In 1955, only five years after he had received international attention for his Glass house in New Canaan, Connecticut, the MWPAI Board of Trustees commissioned architect Philip Johnson (1906-2005) to design his first art museum, which opened to international acclaim in 1960.
Johnson’s design for the Munson-Williams-Proctor Arts Institute is elegant in its simplicity. The façade is a dark granite box that floats unexpectedly on a glass pedestal surrounded by a dry moat. The visitor enters through one of two avenues, from the staircase at the Genesee Street front entrance or via the parking lot entry at the rear. In each case, there is a dramatic change in scale from low ceiling to the triumphant Edward Wales Root Sculpture Court, a two-story sky lit atrium. Here, one arrives at the uplifting heart of the Museum.
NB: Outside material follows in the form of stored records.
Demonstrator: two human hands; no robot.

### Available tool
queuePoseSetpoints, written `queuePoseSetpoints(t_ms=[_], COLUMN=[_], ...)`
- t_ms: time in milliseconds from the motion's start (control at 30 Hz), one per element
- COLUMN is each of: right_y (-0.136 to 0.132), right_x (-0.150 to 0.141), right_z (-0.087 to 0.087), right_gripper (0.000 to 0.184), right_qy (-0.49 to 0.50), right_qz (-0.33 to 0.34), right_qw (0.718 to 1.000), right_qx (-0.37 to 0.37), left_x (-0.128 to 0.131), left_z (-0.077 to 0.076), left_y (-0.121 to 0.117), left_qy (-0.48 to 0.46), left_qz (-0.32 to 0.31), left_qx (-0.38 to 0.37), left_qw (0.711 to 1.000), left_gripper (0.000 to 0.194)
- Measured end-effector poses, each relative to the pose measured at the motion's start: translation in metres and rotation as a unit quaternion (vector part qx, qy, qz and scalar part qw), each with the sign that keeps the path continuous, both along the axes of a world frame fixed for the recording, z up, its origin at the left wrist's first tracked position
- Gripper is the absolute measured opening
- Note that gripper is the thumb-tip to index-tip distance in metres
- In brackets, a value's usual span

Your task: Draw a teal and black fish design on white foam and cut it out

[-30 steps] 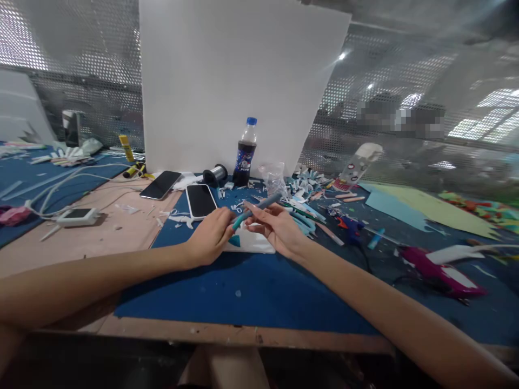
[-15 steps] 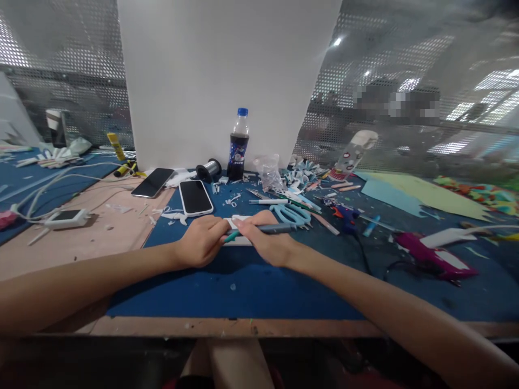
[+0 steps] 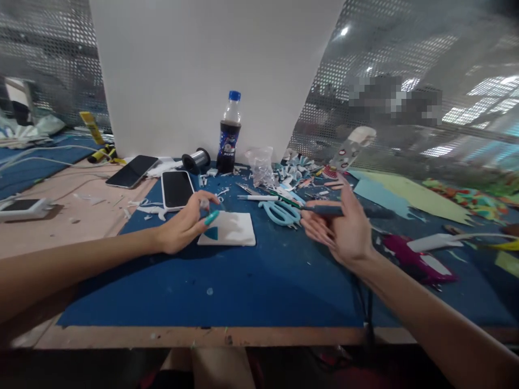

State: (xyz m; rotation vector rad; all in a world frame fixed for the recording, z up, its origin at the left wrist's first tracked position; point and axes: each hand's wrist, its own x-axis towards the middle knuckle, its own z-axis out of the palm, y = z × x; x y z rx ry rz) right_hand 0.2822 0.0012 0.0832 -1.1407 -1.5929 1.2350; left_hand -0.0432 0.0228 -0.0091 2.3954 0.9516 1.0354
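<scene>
My left hand (image 3: 185,224) is pinched round a small teal piece (image 3: 211,218) that looks like a pen cap, held over the left edge of a white pad (image 3: 235,229). The pad lies flat on the blue mat and has a dark teal triangle (image 3: 212,233) at its left. To the right, my right hand (image 3: 344,229) is raised, thumb up, with its fingers curled about a dark grey pen-like tool (image 3: 327,210). Motion blurs the tool's right end. Light blue scissors (image 3: 281,213) lie just left of my right hand.
A phone (image 3: 177,190), a wire spool (image 3: 197,160) and a cola bottle (image 3: 229,135) stand or lie behind the pad. Paper scraps (image 3: 299,172) pile at the back. A magenta tool (image 3: 425,265) with cords and coloured sheets (image 3: 425,197) are at right.
My hands, together over the pad half a second ago, have parted. The left moved left with the teal piece, the right moved right with the grey tool. The pad is now uncovered.
</scene>
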Motion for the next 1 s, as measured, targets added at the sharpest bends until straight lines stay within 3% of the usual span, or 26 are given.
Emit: queuePoseSetpoints(t_ms=[133, 300, 467, 567, 733, 1000], right_y=[0.01, 0.032, 0.05, 0.055, 0.054, 0.043], right_x=[-0.04, -0.077, -0.096, -0.099, -0.096, -0.094], right_z=[-0.006, -0.021, -0.035, -0.045, -0.062, -0.059], right_gripper=[0.055, 0.033, 0.024, 0.026, 0.048, 0.044], right_qy=[0.064, 0.067, 0.053, 0.05, 0.05, 0.029], right_qz=[0.049, 0.053, 0.078, 0.107, 0.137, 0.129], right_qw=[0.992, 0.993, 0.993, 0.991, 0.988, 0.99], right_qx=[-0.1, -0.085, -0.07, -0.057, -0.047, -0.046], left_x=[-0.001, -0.005, -0.002, -0.001, -0.001, -0.005], left_z=[0.008, 0.011, 0.009, 0.008, 0.008, 0.012], left_y=[0.001, 0.002, 0.004, 0.004, 0.004, 0.005], left_qy=[0.058, 0.088, 0.071, 0.066, 0.076, 0.095], left_qz=[-0.065, -0.085, -0.079, -0.078, -0.065, -0.057], left_qx=[-0.062, -0.123, -0.146, -0.155, -0.166, -0.182], left_qw=[0.994, 0.985, 0.984, 0.983, 0.981, 0.977], left_gripper=[0.059, 0.044, 0.051, 0.053, 0.055, 0.048])
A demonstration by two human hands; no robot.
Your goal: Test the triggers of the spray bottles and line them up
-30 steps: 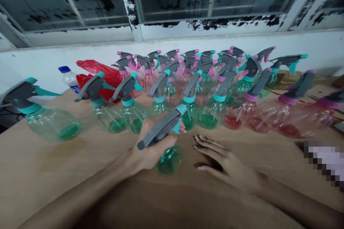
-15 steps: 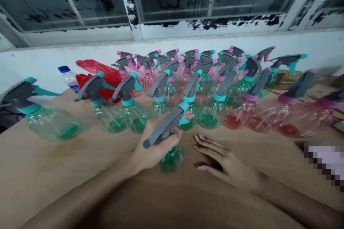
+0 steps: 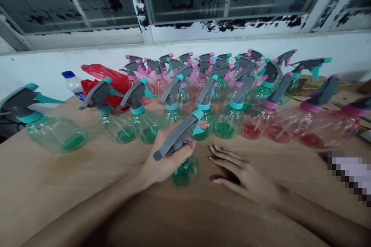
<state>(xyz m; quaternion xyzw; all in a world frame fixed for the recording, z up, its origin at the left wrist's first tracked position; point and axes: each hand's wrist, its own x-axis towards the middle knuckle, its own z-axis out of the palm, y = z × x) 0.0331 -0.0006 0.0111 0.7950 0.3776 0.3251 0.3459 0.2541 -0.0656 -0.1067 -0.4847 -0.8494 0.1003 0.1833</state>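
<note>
My left hand [image 3: 165,160] is wrapped round the neck of a green spray bottle [image 3: 184,173], which stands on the wooden table [image 3: 121,216] in front of me. Its grey spray head with a teal nozzle and trigger sticks up above my fingers; the collar is hidden by them. To the right of that bottle, my right hand [image 3: 242,171] rests on the tabletop with its fingers stretched out, holding nothing. A row of spray bottles stands just beyond both hands, with a green one [image 3: 228,127] and a pink one [image 3: 255,125] among the nearest.
Several more grey-headed spray bottles crowd behind the front row, by the white wall [image 3: 37,61]. Far left stands a single green spray bottle [image 3: 55,135]. A red plastic bag [image 3: 107,79] and a blue-capped water bottle [image 3: 72,83] are at the back left. A pixelated patch covers something at right.
</note>
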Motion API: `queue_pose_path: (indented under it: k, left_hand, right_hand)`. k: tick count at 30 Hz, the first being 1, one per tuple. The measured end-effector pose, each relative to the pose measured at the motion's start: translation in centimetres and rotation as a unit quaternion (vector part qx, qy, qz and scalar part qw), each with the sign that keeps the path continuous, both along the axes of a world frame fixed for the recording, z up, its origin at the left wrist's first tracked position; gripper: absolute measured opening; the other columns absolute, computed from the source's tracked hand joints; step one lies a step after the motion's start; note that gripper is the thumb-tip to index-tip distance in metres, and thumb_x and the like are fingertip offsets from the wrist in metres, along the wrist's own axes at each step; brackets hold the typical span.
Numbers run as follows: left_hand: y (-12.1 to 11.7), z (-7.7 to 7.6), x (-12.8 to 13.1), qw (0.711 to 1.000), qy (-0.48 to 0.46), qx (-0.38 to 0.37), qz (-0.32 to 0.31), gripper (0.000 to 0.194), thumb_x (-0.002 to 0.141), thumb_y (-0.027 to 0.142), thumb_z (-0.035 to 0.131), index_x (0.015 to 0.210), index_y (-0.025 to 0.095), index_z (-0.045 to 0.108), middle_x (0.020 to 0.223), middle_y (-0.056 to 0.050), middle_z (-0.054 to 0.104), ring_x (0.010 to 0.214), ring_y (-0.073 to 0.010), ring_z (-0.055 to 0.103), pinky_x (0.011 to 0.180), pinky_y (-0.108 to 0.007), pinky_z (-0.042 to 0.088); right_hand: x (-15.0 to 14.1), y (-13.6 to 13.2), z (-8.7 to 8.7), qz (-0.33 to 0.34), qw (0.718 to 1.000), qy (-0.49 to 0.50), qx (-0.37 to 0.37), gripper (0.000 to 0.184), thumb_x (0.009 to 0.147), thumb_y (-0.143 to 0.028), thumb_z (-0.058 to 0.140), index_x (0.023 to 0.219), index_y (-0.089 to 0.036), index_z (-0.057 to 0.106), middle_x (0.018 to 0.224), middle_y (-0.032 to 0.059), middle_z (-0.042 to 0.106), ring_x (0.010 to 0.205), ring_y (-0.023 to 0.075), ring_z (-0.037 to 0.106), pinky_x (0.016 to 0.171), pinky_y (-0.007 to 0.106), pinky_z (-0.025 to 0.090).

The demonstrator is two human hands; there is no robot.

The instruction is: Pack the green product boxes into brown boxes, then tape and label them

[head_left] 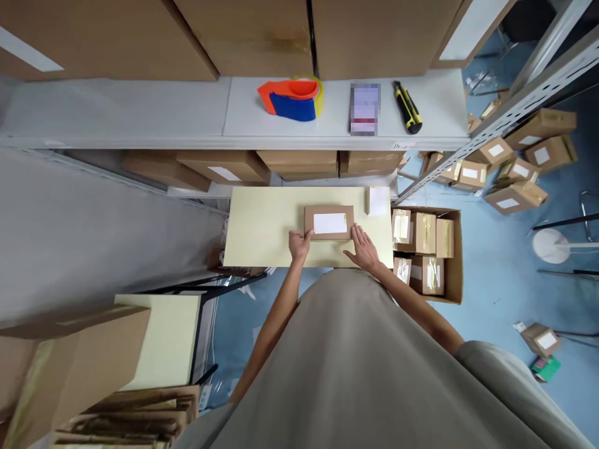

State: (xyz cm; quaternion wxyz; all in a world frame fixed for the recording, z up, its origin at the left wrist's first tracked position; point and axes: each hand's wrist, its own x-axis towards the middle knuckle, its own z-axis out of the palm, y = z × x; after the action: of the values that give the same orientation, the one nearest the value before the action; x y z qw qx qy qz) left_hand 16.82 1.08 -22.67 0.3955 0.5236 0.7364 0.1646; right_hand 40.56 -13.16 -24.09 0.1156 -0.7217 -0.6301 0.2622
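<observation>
A small brown cardboard box (309, 218) with a white label (330, 223) on top lies flat on the cream-coloured table (262, 224). At its near left corner is my left hand (300, 245), its fingers curled and its thumb against the box edge. My right hand (364, 248) rests by the near right corner, fingers stretched out with the tips touching the box's side and the thumb apart. Behind the right hand, a white stack of labels or paper (378, 201) sits at the table's far right corner.
On the shelf (187, 112) ahead lie a tape dispenser (292, 100), a blurred-out rectangular item (365, 109) and a yellow-black utility knife (407, 107). A large carton (453, 274) of packed boxes stands right of the table. More parcels (515, 194) lie on the floor; folded cardboard (126, 418) is at lower left.
</observation>
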Motion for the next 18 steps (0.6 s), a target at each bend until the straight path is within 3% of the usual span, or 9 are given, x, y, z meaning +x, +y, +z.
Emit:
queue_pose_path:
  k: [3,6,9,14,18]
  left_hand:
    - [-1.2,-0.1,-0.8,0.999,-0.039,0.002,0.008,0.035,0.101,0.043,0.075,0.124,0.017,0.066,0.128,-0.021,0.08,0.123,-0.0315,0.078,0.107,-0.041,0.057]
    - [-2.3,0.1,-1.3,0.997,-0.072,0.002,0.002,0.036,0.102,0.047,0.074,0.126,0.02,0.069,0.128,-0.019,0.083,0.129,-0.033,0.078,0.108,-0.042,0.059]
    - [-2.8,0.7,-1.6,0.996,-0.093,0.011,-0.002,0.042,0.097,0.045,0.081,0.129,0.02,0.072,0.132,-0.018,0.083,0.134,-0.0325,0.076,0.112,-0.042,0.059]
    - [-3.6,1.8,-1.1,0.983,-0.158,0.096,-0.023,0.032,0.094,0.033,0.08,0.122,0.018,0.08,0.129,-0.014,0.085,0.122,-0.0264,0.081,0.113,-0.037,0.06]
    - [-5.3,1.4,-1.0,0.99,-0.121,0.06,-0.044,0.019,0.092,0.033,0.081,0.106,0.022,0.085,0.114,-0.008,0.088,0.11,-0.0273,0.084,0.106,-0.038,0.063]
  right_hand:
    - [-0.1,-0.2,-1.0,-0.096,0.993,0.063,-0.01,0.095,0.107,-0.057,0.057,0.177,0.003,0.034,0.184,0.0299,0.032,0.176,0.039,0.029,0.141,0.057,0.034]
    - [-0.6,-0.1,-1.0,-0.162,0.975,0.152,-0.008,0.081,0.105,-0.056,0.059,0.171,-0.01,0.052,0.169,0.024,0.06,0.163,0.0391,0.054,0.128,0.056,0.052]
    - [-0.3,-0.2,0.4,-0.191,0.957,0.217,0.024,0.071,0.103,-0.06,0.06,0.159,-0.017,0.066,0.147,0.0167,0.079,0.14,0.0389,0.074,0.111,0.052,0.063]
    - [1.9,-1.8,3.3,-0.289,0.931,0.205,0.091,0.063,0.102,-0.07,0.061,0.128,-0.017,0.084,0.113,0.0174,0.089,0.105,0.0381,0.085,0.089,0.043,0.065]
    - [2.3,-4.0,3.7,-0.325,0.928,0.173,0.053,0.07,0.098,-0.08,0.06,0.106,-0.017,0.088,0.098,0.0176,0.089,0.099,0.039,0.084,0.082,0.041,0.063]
Johnson designed the Sculpture Court to be the orienting center, to which gallery-goers can return for the refreshment of natural light. He found an interesting engineering solution to achieve this vast expanse of space: the building’s structural frame is comprised of eight ferroconcrete piers that support four intersecting posttensioned concrete beams, all sheathed in bronze panels, from which the museum’s second-floor gallery and exterior walls hang.
A Museum Education Wing that opened in 1995 connects the Johnson building and Fountain Elms.